Tombstone’s Marshalls—A Fist Full of Days with Dad on Gold Wings

“There’s a feeling I get when I look to the west and my spirit is crying for leaving.”
The line from “Stairway to Heaven” weighed heavily on my heart as I waited to board the big bird to Tucson, AZ, for another visit with my dad. The miracle of it all is that he’s still able to swing a leg over a motorcycle—and he likes the fast ones.
My earliest memory of a motorcycle was of dad’s 1982 Honda CBF750F. I remember him telling me how fast it was and how he’d ridden it all the way to Florida and back.
The Cherry Hill Road Farm we lived on when I was a kid was where I first bonded with a machine of my own. The Honda four-wheeler provided my first taste of freedom through the 160 acres of mixed forest, riversides, and rolling green hills. The farm contained a trail system that flowed through the three landscapes and back to the barn as if it were the Nürburgring.
Our relationship wasn’t always rosy, but the good times outweighed the bad. My dad knew the Beast from the East motocross legend Damon Bradshaw’s family through horses, and we scored one of Damon’s practice bikes so I could get my bearings on it.
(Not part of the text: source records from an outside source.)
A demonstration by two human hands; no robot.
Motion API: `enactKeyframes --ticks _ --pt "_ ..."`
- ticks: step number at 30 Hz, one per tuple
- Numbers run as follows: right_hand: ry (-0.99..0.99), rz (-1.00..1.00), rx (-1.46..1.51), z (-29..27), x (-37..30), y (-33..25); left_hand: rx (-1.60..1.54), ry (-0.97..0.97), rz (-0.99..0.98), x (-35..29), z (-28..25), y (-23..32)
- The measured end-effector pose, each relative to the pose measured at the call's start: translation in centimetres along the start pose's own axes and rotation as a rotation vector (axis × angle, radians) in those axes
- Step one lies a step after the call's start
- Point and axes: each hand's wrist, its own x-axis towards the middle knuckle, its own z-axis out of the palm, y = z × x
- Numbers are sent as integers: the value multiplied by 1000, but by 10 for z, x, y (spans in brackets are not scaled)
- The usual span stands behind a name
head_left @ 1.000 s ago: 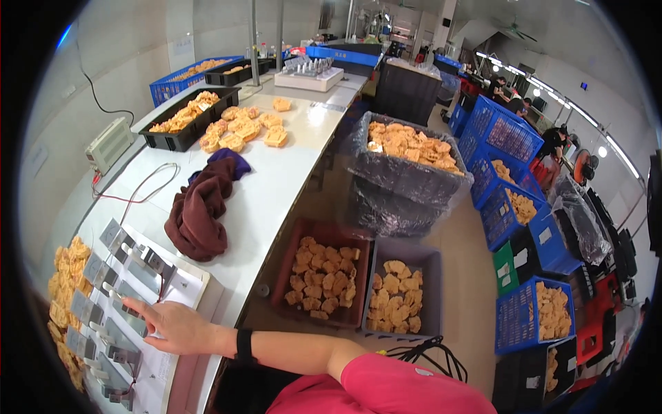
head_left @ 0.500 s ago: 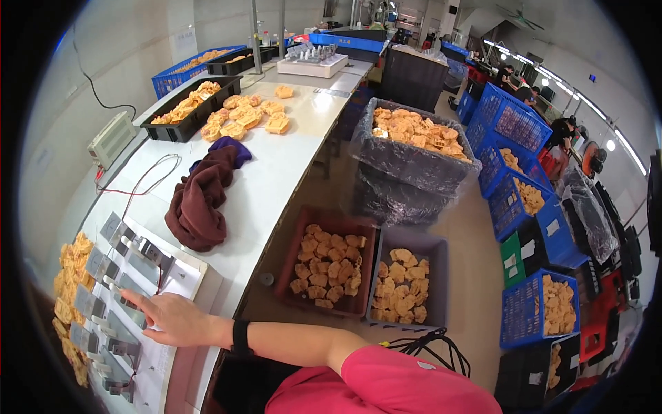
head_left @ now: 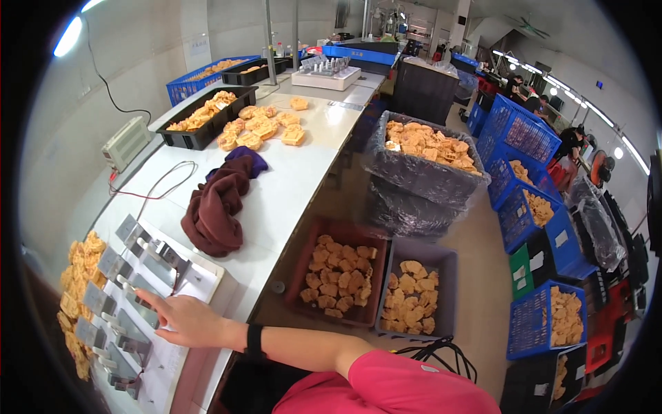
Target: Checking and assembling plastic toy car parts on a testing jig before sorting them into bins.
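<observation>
My right hand [head_left: 193, 321] reaches in over a white board [head_left: 210, 276] on the worktable, a black band round its wrist. The index finger is stretched out, the thumb apart from it below, and nothing shows between them. Its fingertip is beside a white knob [head_left: 124, 281] on one of several small grey metal fixtures [head_left: 141, 297] set in a row; whether it touches the knob I cannot tell. Yellow-orange moulded pieces [head_left: 83, 269] are heaped along the far side of the fixtures. My left hand is out of view.
A brown cloth [head_left: 215, 212] lies on the table, beyond it more pieces [head_left: 262, 127] and a black bin [head_left: 189, 138]. A power supply box [head_left: 126, 145] trails wires. On the floor stand a red-brown crate [head_left: 293, 276], a grey crate [head_left: 452, 283] and a bagged bin [head_left: 427, 183].
The whole view has shifted, so everything appears slightly farther right. My right hand stays by the same fixture, its index finger still stretched out.
</observation>
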Motion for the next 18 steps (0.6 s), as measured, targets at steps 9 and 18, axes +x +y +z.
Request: enactKeyframes --ticks 9,18 --pt "10 -9 -24 0 -1 -6 29 214 30 -47 56 3" --pt "74 -46 -49 -1 0 -2 29 174 24 -45 60 5"
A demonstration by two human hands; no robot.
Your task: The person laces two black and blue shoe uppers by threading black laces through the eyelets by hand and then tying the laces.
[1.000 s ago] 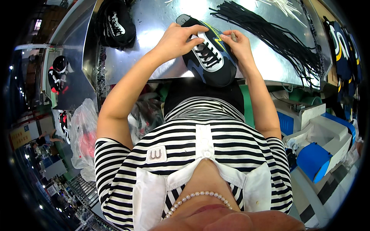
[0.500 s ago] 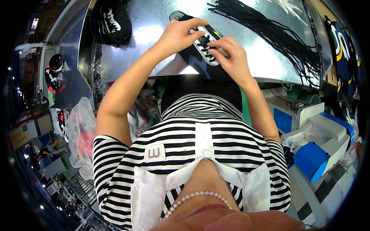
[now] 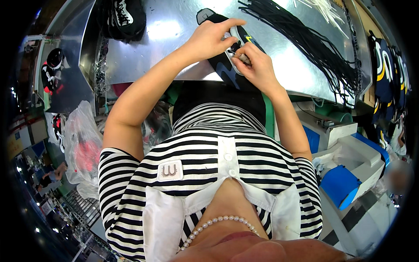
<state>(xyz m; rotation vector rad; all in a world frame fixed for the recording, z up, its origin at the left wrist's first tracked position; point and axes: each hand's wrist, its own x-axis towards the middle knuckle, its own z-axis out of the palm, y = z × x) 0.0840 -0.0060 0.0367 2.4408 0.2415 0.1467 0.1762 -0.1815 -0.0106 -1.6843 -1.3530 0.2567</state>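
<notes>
A dark shoe upper [image 3: 221,70] with blue-grey and yellow accents lies on the metal table, its near end at the table's front edge. Black lace runs through its white lacing strip, which my fingers partly cover. My left hand [image 3: 212,40] grips the upper by that strip, thumb and forefinger on either side of the lacing. Just to the right, my right hand [image 3: 256,65] is closed in a pinch over the lace holes. Between its fingers shows a small pale piece [image 3: 244,58], whose kind I cannot make out.
Long black laces [image 3: 301,43] lie in a bundle on the table's right, with white laces [image 3: 325,9] behind. Stacked dark shoe uppers [image 3: 124,22] sit at the back left. A grey and blue machine [image 3: 349,174] stands at my right, a clear plastic bag [image 3: 83,148] at my left.
My right hand has closed more tightly and tilted over the lacing, beside my left thumb. My left hand keeps its grip on the upper. The whole view has shifted slightly.
</notes>
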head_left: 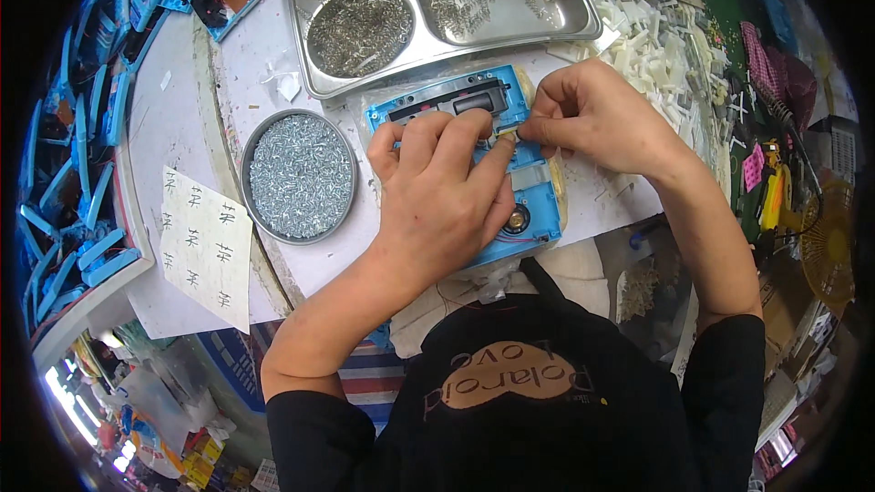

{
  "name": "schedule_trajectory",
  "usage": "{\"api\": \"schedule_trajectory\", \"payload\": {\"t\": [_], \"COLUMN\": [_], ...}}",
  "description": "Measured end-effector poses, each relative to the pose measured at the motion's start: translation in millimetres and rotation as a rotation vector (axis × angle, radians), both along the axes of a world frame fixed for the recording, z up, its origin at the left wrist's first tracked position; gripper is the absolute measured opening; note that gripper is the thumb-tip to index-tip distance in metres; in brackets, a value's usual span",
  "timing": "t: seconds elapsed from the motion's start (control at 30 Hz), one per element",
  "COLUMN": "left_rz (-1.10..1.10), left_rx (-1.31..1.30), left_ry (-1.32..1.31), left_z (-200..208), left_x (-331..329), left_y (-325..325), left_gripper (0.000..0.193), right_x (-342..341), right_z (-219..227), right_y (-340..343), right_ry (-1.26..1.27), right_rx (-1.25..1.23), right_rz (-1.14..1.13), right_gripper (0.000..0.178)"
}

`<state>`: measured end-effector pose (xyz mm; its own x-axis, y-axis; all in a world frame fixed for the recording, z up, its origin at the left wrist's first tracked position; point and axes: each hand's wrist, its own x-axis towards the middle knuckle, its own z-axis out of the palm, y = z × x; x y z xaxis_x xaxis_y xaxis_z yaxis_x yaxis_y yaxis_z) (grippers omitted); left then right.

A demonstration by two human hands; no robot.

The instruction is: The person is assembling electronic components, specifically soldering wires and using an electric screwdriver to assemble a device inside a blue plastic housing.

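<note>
A blue plastic casing [540, 205] lies on the worktable in front of me, with a black mechanism [472, 102] along its far side and a round speaker-like part [518, 220] at its near right. My left hand [439, 184] lies across the casing with bent fingers, holding it down; its index fingertip reaches the middle, beside a tiny pale piece [507, 133]. From the right comes my right hand [597, 118], thumb and index finger pinched together at that same spot. What sits between those fingertips is too small and covered to make out.
A round grey dish of small silvery screws [301, 175] stands to the left. Behind the casing is a metal compartment tray [506, 35] with springs. White plastic pieces [656, 55] are heaped at the far right. Blue casings [91, 164] pile up far left, near a marked paper sheet [208, 246].
</note>
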<state>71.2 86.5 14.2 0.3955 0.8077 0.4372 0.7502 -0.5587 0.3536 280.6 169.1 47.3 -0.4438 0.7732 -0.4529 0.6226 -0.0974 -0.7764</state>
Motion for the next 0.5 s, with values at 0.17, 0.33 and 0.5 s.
{"api": "schedule_trajectory", "payload": {"t": [0.17,0.33,0.5], "left_rz": [-0.002,0.015,-0.05], "left_rx": [-0.014,-0.086,-0.025], "left_ry": [-0.035,-0.203,-0.06], "left_z": [3,0,14], "left_x": [-1,-11,-13], "left_y": [2,4,21], "left_gripper": [0.031,0.026,0.026], "right_x": [7,16,5], "right_z": [-2,-15,-12], "right_y": [-4,-19,-25], "right_ry": [0.099,0.2,0.118], "right_rx": [-0.071,-0.05,0.057], "right_rz": [-0.083,-0.226,-0.164], "right_gripper": [0.02,0.02,0.018]}}
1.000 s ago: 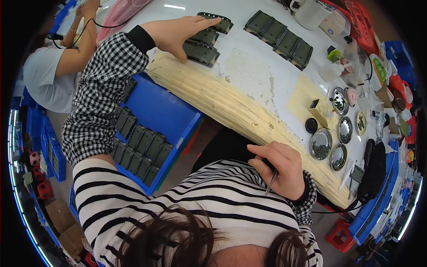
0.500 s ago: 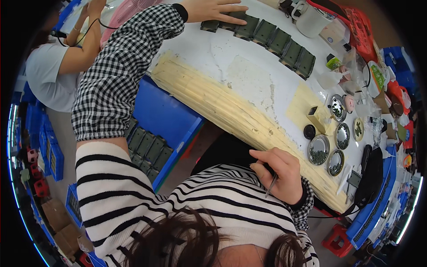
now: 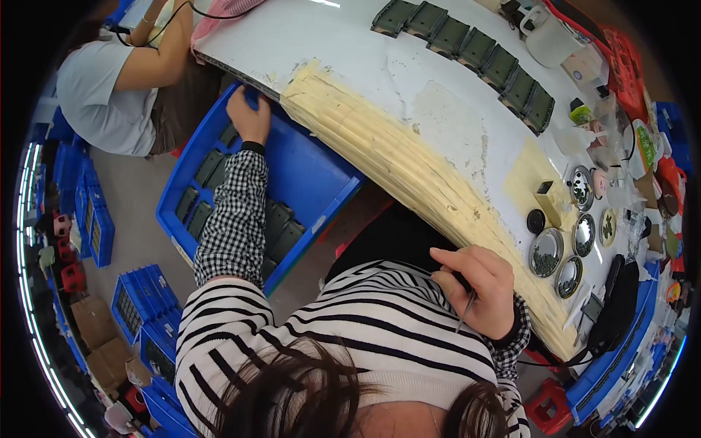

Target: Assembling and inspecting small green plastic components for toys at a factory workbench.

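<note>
My left hand (image 3: 250, 118) reaches down into the far end of a blue plastic bin (image 3: 252, 175) beside the table. Its fingertips are hidden, so what they touch cannot be made out. Dark green rectangular housings (image 3: 212, 168) lie in that bin, on both sides of my checked sleeve. More dark green housings (image 3: 476, 50) stand in a slanting row on the white tabletop (image 3: 394, 80). Near the padded table edge, my right hand (image 3: 483, 286) is closed round thin metal tweezers (image 3: 467, 310), their tips pointing down toward my body.
Round metal dishes (image 3: 546, 252) with small dark green parts stand at the right, near a yellowish block (image 3: 553, 204) and a black round cap (image 3: 536, 220). A white mug (image 3: 549, 36) stands at the back. Another person (image 3: 117, 95) sits at far left. Yellow padding (image 3: 394, 179) covers the table edge.
My left hand has left the row of housings on the table and moved down and left into the blue bin. The view has shifted; my right hand still holds the tweezers.
</note>
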A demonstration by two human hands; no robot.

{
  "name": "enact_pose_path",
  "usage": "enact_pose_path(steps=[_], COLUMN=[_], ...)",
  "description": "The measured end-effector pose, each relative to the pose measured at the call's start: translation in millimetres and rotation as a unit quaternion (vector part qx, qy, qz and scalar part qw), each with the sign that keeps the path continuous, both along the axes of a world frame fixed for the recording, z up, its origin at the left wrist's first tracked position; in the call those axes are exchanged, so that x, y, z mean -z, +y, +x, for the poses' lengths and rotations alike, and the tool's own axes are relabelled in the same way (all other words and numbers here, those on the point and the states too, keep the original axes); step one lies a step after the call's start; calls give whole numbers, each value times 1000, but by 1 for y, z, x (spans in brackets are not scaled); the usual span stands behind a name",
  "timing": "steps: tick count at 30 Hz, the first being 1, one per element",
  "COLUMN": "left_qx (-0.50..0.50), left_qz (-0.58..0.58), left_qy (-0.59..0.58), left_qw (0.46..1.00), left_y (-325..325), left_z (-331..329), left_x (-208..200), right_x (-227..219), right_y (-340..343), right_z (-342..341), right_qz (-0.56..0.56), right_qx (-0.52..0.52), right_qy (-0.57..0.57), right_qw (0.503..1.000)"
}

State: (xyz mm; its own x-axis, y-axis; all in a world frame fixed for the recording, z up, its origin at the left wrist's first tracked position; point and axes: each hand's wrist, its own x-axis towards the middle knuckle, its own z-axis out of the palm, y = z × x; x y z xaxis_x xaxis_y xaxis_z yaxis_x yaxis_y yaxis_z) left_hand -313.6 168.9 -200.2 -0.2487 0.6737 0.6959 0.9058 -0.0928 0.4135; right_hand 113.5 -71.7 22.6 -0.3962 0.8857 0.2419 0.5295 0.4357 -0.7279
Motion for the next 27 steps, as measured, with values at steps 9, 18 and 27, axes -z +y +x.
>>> enact_pose_path(steps=[9, 18, 27], left_qx=[99, 110, 108], left_qz=[-318, -347, -393], left_qy=[386, 369, 364], left_qw=[861, 855, 838], left_y=[75, 57, 9], left_z=[-3, 31, 77], left_x=[80, 79, 67], right_x=[-2, -1, 1], right_y=[-9, -6, -10], right_z=[-3, -6, -7], right_qz=[-2, -9, 1], right_qx=[26, 9, 4], right_qy=[-18, -13, -5], right_qw=[999, 1000, 1000])
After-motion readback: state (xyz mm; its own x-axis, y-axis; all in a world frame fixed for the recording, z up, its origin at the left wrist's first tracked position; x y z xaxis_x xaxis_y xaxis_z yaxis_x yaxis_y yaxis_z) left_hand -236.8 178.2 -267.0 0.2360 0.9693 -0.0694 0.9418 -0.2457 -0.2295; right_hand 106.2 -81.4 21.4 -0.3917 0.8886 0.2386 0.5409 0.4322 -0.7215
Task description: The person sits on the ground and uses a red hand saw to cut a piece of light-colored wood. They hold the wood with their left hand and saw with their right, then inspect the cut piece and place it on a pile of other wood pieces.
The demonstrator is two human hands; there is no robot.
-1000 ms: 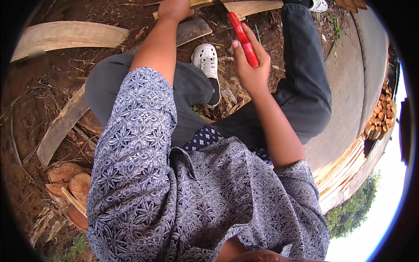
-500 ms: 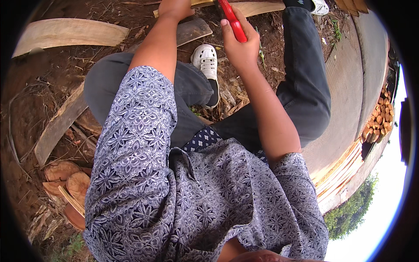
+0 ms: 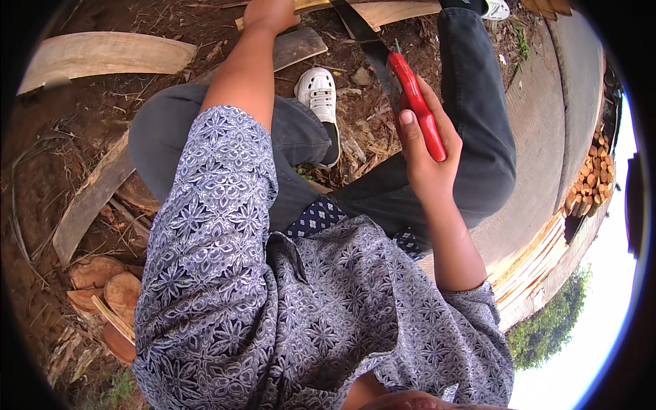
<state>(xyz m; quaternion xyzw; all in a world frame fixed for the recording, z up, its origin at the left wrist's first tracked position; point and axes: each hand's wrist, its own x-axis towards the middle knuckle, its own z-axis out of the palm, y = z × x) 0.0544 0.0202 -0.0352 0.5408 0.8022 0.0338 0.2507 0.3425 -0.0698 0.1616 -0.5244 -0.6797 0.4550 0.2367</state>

We traveled hundreds of miles together for motocross practice in East Bend, NC, on week nights and thousands of miles to races throughout the Southeast on the weekends. He was always with me at the gate, massaging my shoulders and saying a prayer for safety.
In his business, dad worked hard to help people with their insurance needs, like his dad did when he started in 1951. In the evenings, he switched from Clark Kent in Italian business attire to Superman in boots and jeans.
The thing that made him tick the most was growing things like trees, dogs, horses, and sons.
The Desert Wind
Dad had always wanted to go west, so he put his flag in the land of year-round sunshine in southern Arizona. He made new friends and lived life to the fullest on bicycles, dance floors, and pickleball courts.
On my previous visits, he had lived in a tour bus that looked like something Aerosmith would’ve used at the Western Way Resort near the entrance to the Saguaro National Park. I knew his wishes were to be with the king of all motorcycles and to be in love. He now had both.
When I arrived, a steady desert wind filled the morning and didn’t go away until some time the next day. Dad and his fiancée Reyme warned me not to spend too much time in the wind, but their advice somehow blew in through one ear and out the other.
Now, I know that Valley fever is very real. Fungal spores from the Arizona soil get stirred up by the wind, and they can cause an infection. Oblivious to it, I set up a chair on the front porch with my back to the wind and dozed off for a nap.
After dinner, dad brought me up to speed on his new appreciation of MotoGP. We chatted about the plan for the next day: to visit one of the original family Honda motorcycle dealerships and pick up two 50th Anniversary Gold Wings.